WORK TO BE COMPLETED:
The lines of the records that include "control" should all be copied.

============================================================

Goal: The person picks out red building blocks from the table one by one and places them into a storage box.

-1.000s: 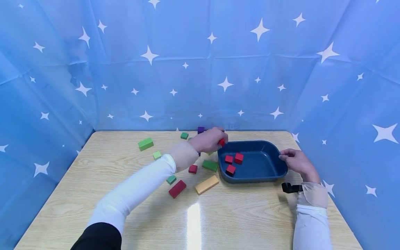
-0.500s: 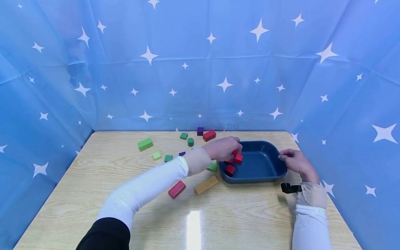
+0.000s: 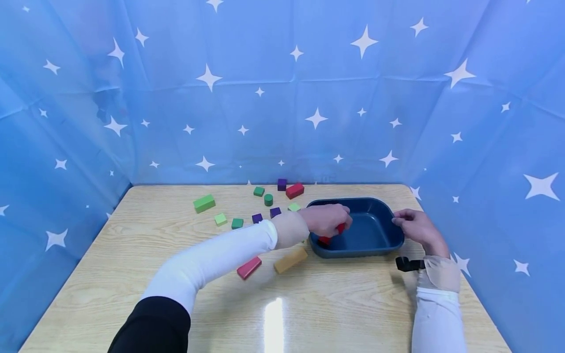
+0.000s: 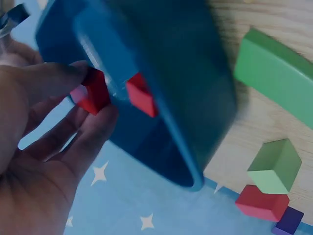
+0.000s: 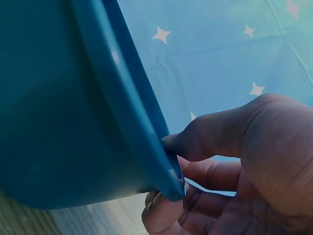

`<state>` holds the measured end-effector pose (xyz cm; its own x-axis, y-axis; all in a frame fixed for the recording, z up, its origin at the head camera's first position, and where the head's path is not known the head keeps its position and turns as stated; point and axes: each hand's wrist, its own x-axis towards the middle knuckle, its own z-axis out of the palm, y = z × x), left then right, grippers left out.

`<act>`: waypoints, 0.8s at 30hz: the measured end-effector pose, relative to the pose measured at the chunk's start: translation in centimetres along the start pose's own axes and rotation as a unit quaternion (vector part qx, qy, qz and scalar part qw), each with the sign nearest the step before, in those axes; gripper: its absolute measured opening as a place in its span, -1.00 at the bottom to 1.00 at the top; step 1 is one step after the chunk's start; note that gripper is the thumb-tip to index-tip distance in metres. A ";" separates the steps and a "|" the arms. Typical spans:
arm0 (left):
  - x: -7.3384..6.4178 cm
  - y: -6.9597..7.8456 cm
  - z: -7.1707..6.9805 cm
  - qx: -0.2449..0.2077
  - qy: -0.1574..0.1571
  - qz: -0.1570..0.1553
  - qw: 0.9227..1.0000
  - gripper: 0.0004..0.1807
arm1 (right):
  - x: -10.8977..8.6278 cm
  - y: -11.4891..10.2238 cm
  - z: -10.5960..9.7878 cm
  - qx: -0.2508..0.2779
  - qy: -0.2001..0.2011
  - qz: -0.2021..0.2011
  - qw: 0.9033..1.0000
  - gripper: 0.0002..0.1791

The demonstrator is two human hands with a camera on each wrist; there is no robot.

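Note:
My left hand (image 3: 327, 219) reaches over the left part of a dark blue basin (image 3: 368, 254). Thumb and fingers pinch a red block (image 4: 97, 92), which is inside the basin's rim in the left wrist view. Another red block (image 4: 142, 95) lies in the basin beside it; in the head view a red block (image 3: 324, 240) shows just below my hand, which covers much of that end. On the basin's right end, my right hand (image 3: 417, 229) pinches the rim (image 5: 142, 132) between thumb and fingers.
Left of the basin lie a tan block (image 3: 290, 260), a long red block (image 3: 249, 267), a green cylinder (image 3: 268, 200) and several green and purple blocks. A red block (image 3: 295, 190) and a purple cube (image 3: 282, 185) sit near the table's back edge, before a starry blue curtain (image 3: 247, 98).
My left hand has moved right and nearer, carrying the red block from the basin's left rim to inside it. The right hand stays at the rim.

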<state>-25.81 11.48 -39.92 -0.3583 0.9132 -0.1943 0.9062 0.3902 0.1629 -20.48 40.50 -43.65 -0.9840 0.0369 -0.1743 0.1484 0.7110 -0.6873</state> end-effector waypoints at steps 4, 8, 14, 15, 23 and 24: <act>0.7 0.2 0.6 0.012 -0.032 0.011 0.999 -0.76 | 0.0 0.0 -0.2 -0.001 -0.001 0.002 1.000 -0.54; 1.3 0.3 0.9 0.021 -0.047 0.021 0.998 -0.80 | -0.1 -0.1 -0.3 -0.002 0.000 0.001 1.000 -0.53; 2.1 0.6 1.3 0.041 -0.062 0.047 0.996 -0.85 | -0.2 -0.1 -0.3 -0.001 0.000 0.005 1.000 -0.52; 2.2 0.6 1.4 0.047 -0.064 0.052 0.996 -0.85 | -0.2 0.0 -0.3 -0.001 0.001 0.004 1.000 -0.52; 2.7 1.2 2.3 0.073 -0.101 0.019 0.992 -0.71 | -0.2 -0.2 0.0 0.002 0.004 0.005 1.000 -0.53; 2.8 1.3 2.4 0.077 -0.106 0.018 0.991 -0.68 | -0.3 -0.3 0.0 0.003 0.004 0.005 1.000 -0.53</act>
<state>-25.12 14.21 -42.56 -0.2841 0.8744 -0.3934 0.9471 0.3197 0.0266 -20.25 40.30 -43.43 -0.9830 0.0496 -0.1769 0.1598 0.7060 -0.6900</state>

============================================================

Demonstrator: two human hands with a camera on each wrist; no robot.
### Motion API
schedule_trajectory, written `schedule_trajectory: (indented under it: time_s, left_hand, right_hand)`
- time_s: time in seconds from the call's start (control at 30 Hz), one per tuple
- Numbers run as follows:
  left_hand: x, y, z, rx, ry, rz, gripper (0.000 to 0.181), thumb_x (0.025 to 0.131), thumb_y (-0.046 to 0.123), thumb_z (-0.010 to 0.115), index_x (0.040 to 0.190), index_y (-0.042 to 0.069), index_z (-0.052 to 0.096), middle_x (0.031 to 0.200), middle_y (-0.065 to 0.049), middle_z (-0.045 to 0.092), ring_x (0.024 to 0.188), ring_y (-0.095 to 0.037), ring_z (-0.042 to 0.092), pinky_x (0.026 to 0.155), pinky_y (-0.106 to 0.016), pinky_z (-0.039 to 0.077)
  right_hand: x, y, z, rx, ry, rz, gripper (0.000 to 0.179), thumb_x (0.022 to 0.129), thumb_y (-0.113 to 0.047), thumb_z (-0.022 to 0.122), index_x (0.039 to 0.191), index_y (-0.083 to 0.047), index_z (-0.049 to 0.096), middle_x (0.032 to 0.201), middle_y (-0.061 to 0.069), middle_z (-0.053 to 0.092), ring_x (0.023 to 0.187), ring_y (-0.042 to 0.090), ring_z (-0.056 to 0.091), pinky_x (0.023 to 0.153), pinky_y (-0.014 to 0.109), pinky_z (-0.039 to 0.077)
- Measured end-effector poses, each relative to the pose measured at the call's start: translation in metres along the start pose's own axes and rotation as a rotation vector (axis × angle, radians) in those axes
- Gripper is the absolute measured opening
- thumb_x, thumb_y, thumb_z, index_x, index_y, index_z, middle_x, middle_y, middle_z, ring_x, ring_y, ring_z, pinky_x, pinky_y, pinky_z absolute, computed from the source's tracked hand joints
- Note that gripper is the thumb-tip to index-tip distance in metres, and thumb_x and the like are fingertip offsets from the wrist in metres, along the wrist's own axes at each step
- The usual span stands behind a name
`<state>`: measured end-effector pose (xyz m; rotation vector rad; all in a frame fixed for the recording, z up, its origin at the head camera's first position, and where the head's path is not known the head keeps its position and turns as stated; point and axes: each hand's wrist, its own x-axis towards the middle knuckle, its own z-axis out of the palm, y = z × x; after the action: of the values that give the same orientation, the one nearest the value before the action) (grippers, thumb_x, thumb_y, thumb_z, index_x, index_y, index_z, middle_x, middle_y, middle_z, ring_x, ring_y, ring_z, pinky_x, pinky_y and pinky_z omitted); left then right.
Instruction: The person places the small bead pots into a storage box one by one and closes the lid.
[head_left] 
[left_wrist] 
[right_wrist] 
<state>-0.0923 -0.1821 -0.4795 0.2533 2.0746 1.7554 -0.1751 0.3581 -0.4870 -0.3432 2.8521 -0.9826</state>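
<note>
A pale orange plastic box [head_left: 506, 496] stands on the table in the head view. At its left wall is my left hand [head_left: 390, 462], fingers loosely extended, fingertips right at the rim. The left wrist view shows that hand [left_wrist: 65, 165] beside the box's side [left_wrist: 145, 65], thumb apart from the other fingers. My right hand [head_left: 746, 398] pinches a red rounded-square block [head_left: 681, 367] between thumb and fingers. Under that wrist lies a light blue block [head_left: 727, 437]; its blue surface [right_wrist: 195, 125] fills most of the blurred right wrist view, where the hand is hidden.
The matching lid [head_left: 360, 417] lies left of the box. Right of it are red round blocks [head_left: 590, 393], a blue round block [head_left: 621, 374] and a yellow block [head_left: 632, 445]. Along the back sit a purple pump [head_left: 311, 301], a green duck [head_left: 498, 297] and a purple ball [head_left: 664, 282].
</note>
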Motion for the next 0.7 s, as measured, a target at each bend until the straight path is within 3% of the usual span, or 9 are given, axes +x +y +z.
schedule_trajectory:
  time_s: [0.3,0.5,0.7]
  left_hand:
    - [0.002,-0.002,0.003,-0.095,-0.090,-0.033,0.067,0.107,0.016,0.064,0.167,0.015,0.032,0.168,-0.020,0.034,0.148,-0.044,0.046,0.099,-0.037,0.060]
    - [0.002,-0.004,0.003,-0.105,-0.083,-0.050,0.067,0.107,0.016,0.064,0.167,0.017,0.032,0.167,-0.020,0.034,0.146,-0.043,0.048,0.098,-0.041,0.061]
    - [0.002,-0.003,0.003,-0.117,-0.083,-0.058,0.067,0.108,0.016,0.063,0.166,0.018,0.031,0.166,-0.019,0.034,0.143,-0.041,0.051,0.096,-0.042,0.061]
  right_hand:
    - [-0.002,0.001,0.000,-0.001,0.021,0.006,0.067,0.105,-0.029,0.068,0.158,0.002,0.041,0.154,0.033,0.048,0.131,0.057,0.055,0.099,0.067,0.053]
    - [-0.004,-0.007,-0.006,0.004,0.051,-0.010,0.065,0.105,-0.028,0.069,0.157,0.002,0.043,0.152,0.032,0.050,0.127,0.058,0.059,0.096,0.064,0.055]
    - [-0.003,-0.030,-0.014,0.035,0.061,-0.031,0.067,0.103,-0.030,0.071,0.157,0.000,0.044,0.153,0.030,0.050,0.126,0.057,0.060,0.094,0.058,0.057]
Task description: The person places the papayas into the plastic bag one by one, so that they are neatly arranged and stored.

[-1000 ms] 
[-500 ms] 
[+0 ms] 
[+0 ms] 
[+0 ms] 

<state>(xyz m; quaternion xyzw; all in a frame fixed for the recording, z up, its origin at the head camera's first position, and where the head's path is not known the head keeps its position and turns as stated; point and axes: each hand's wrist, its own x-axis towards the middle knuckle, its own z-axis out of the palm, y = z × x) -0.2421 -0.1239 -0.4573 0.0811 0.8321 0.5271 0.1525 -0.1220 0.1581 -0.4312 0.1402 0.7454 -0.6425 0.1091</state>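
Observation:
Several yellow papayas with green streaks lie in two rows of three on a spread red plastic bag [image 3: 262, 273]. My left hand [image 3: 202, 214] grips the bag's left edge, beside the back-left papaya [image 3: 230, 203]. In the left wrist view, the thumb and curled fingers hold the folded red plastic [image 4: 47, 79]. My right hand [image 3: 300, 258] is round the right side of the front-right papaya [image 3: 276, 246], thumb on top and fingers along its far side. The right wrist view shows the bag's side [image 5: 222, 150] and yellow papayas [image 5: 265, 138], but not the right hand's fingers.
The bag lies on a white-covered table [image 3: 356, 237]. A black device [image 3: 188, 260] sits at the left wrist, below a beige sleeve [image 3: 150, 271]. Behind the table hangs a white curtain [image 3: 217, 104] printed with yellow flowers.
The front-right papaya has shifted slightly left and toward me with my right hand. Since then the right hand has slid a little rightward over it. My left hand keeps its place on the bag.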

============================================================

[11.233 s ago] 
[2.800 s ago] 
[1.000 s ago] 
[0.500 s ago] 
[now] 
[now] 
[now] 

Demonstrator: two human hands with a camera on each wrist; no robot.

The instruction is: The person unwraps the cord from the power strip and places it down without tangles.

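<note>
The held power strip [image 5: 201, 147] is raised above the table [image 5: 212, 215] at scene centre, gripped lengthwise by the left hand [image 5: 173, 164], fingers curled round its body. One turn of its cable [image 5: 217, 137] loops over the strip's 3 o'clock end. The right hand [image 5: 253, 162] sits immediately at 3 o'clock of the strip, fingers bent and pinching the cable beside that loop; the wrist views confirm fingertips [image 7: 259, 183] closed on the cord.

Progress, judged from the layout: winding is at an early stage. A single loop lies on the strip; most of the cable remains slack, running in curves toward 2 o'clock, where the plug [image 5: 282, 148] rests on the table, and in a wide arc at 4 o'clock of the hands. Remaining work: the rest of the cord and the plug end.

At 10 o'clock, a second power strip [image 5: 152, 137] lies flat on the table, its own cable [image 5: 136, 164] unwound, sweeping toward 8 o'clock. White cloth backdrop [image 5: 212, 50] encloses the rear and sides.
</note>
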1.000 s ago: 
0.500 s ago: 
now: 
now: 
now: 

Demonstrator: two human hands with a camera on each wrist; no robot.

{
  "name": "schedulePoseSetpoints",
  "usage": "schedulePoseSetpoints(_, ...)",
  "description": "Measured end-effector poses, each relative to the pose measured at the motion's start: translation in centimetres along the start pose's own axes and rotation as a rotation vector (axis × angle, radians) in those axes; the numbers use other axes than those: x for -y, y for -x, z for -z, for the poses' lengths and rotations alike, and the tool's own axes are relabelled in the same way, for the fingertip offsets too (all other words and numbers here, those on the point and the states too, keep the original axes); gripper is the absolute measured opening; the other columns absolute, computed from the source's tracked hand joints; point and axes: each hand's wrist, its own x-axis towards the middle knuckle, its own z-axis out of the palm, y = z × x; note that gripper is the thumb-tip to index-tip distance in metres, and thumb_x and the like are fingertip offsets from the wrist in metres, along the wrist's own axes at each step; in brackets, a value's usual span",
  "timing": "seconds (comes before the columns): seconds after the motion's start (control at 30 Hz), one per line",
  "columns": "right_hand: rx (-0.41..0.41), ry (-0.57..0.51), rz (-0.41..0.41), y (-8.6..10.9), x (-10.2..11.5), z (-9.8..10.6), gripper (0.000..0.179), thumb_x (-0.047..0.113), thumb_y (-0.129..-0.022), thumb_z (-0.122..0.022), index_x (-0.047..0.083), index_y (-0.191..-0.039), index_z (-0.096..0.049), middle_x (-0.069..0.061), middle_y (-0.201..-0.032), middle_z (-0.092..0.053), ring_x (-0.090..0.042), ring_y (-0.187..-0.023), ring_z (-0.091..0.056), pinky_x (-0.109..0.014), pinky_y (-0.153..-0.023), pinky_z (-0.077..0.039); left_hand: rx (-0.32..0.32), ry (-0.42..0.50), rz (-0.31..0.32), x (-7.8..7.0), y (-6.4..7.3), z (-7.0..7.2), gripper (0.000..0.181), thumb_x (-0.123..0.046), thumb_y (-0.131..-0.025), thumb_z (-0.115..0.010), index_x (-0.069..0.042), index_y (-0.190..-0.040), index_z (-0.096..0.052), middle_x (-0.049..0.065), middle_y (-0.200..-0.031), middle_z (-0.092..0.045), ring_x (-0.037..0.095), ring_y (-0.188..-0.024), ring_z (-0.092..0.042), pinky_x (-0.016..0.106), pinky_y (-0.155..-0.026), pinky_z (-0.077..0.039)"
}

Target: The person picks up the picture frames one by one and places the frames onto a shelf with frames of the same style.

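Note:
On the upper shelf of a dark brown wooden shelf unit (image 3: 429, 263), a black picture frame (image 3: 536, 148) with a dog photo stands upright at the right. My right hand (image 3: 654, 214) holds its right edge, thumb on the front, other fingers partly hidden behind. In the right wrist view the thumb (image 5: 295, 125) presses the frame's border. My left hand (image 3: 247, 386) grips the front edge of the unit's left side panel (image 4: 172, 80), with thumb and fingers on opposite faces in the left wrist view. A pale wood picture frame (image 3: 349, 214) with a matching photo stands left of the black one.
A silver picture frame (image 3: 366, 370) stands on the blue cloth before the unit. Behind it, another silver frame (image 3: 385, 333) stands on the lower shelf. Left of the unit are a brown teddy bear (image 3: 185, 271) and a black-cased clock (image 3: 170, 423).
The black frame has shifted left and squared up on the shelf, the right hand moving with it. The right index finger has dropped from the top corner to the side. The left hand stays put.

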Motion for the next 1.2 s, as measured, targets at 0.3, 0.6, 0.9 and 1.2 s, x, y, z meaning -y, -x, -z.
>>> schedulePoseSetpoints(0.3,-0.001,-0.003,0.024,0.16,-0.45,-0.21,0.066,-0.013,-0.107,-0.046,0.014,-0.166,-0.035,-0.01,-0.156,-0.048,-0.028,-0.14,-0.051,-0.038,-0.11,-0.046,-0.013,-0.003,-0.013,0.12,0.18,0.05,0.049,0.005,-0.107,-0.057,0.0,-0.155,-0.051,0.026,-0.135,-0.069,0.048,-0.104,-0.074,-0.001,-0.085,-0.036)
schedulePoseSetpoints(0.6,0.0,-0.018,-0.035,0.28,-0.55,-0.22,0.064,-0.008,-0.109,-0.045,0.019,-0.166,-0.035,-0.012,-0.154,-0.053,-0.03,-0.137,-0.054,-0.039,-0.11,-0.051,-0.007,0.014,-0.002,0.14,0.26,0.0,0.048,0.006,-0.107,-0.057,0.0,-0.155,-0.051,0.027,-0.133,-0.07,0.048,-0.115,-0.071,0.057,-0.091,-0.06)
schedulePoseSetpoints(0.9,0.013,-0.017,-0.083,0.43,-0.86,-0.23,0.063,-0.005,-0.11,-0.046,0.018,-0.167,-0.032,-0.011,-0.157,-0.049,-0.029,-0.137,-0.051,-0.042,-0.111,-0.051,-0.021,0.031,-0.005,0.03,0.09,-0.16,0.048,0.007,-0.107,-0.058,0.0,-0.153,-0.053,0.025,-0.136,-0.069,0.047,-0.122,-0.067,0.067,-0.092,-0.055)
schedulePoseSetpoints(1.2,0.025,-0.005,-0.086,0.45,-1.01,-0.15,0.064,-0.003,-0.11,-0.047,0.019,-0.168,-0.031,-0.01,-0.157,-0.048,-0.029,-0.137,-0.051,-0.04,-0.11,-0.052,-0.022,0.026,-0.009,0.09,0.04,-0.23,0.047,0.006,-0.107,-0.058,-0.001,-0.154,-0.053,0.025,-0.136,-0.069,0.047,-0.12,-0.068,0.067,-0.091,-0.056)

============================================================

WORKED SOLUTION:
- time_s: time in seconds from the call's start (control at 30 Hz), one per tuple
  "timing": "seconds (comes before the columns): seconds after the motion's start (control at 30 Hz), one per line",

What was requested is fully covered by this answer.